(Stored items from a collection)
========

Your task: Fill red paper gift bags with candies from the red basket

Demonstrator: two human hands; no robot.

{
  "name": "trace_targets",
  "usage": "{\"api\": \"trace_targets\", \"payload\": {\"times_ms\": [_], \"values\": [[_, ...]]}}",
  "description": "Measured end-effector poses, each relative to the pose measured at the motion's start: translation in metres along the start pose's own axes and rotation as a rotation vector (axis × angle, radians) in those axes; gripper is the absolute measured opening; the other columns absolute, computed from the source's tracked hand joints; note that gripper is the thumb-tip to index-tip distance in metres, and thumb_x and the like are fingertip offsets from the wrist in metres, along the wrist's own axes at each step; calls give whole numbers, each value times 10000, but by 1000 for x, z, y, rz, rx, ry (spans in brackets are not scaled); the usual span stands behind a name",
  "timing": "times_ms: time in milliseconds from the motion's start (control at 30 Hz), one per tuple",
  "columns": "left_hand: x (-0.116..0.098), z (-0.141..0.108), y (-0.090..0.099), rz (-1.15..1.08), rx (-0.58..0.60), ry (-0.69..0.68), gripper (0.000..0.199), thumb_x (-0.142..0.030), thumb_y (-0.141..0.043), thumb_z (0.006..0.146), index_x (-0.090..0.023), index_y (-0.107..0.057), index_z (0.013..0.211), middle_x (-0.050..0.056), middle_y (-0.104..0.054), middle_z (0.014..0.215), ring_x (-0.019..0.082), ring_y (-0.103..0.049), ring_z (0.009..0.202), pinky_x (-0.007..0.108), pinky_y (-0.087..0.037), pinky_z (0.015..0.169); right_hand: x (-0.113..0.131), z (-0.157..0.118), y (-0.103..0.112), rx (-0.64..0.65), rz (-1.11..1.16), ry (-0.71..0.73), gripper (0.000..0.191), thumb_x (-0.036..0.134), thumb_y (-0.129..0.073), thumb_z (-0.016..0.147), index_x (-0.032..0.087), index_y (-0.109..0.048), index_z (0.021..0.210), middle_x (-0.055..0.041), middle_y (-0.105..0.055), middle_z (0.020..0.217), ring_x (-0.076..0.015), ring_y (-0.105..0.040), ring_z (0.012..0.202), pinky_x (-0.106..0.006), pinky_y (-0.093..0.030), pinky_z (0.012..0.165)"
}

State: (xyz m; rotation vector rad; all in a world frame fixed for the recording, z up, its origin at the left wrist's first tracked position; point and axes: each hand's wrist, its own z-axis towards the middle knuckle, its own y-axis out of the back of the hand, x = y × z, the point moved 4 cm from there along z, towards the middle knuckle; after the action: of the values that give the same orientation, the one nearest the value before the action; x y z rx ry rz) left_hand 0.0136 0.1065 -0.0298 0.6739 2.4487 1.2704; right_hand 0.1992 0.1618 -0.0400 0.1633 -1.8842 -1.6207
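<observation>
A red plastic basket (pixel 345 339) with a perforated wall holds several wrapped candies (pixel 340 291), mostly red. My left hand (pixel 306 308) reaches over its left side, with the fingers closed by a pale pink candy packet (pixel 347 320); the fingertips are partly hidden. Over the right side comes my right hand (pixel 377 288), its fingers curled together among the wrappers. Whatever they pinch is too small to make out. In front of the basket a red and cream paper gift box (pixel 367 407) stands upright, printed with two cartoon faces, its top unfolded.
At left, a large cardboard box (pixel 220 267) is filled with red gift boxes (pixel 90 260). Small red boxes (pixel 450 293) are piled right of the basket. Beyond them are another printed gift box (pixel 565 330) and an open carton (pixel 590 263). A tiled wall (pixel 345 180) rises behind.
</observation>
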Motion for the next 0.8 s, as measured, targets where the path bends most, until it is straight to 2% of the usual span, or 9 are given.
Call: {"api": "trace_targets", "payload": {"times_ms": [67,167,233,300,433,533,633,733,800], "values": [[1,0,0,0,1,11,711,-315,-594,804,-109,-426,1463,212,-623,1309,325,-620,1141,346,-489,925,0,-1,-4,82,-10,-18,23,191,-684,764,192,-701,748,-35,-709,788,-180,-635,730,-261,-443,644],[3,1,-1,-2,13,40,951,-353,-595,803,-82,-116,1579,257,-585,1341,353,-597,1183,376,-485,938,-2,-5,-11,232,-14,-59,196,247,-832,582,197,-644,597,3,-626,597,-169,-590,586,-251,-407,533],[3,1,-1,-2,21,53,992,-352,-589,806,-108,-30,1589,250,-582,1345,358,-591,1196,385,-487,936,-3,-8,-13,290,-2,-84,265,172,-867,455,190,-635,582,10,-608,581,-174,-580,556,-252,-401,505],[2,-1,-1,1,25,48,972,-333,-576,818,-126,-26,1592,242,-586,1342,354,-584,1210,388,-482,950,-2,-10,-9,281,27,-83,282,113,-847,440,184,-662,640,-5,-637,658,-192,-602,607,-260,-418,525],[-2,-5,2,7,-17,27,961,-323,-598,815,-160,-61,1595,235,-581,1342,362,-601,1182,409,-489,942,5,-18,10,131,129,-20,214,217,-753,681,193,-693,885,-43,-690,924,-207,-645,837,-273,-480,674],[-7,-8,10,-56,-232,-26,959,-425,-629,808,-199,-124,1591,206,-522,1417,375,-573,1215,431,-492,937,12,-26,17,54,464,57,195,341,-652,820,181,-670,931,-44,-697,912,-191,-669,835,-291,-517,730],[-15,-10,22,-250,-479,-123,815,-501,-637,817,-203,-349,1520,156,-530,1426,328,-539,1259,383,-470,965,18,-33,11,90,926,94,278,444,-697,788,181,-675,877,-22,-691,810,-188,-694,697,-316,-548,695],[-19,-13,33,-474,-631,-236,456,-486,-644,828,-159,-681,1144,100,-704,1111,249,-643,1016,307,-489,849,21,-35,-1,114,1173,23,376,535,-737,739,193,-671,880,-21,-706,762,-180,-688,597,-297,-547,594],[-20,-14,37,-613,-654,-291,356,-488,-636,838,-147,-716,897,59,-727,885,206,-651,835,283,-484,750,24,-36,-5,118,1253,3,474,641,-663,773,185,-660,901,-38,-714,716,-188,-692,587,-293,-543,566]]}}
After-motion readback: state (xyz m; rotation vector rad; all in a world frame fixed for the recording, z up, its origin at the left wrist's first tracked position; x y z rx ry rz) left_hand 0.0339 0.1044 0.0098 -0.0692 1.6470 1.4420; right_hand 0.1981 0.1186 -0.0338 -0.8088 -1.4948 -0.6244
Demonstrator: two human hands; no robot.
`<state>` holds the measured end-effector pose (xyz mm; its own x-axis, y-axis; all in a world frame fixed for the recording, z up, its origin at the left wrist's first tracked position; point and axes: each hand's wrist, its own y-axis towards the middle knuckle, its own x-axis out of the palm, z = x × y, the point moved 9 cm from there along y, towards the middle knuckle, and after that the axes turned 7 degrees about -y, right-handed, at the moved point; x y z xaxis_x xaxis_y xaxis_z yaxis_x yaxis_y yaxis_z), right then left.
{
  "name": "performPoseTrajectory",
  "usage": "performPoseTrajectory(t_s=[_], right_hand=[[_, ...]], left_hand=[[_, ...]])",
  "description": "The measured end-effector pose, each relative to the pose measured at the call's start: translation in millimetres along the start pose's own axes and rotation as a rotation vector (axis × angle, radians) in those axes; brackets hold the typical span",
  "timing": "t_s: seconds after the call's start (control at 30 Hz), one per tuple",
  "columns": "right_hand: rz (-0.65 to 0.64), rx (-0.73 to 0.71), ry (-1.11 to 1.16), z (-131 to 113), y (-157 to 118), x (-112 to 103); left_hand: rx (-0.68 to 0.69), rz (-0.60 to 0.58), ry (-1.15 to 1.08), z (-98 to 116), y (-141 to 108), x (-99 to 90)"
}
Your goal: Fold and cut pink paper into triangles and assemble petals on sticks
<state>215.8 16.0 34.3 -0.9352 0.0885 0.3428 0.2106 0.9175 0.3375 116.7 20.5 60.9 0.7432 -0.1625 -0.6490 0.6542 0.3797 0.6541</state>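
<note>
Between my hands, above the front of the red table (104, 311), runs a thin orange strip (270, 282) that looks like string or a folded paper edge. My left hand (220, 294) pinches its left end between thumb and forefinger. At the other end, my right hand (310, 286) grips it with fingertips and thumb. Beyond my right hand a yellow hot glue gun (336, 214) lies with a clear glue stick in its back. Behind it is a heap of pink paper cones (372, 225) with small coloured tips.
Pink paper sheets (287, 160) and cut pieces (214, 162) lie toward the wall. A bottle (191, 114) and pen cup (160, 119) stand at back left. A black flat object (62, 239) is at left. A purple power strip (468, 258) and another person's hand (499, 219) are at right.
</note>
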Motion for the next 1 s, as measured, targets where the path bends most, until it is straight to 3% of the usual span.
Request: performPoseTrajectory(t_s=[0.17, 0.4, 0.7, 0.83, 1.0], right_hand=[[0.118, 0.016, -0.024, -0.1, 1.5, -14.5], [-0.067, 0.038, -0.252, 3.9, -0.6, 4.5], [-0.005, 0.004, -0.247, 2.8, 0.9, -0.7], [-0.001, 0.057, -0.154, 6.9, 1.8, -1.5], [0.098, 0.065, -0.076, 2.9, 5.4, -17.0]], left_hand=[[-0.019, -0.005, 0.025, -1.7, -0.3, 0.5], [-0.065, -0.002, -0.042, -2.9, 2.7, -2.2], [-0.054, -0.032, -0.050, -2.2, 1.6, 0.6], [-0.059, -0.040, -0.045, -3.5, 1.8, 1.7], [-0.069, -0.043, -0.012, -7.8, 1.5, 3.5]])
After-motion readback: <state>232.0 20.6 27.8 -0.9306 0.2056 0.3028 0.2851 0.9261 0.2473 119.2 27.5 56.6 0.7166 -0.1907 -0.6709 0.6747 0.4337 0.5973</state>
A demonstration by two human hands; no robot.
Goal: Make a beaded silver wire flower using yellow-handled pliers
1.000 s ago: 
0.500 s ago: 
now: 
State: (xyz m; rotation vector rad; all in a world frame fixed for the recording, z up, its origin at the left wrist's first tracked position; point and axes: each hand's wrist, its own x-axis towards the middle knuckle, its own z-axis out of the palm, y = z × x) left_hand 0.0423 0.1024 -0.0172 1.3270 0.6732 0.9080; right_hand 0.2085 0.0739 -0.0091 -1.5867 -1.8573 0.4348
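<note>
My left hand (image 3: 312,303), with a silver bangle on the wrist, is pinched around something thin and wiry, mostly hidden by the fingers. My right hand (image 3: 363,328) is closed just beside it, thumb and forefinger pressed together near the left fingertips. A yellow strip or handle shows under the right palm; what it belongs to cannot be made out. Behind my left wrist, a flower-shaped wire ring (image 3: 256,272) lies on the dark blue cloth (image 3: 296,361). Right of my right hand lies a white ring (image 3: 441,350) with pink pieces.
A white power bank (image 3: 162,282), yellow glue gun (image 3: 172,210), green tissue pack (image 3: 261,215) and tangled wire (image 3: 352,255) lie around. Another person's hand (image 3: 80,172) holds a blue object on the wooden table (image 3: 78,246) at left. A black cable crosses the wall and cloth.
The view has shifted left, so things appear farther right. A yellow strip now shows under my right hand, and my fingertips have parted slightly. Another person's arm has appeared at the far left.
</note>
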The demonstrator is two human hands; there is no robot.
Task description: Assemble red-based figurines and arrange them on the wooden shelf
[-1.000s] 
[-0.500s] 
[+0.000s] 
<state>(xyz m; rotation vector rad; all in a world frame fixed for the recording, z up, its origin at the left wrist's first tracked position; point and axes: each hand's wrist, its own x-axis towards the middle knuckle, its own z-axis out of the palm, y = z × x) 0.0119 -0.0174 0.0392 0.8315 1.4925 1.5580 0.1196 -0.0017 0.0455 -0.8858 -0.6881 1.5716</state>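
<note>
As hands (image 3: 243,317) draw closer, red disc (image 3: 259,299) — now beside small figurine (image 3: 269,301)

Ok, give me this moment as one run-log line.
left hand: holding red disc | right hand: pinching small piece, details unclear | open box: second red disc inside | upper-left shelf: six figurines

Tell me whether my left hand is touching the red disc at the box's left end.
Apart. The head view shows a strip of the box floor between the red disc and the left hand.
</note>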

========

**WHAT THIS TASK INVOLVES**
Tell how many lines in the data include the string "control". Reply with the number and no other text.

**SOLVED EXERCISE**
2